*** PROVIDED MATERIAL ***

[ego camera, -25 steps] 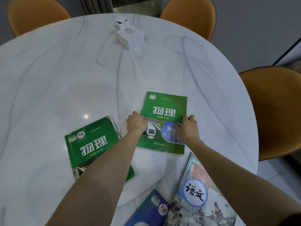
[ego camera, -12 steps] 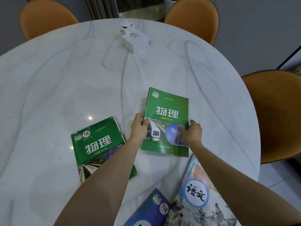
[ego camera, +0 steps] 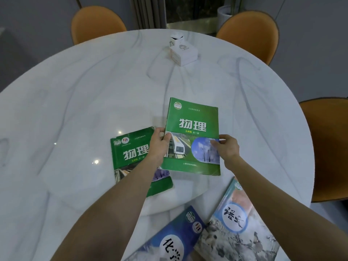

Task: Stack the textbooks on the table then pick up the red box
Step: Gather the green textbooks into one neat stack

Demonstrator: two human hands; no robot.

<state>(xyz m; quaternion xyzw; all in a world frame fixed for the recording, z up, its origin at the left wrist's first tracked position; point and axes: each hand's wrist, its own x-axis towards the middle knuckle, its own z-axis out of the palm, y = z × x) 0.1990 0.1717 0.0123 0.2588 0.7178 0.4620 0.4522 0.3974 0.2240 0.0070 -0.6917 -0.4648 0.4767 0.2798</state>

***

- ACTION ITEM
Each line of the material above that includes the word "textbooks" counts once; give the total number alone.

- RESPONSE FOR THIS EXERCISE
2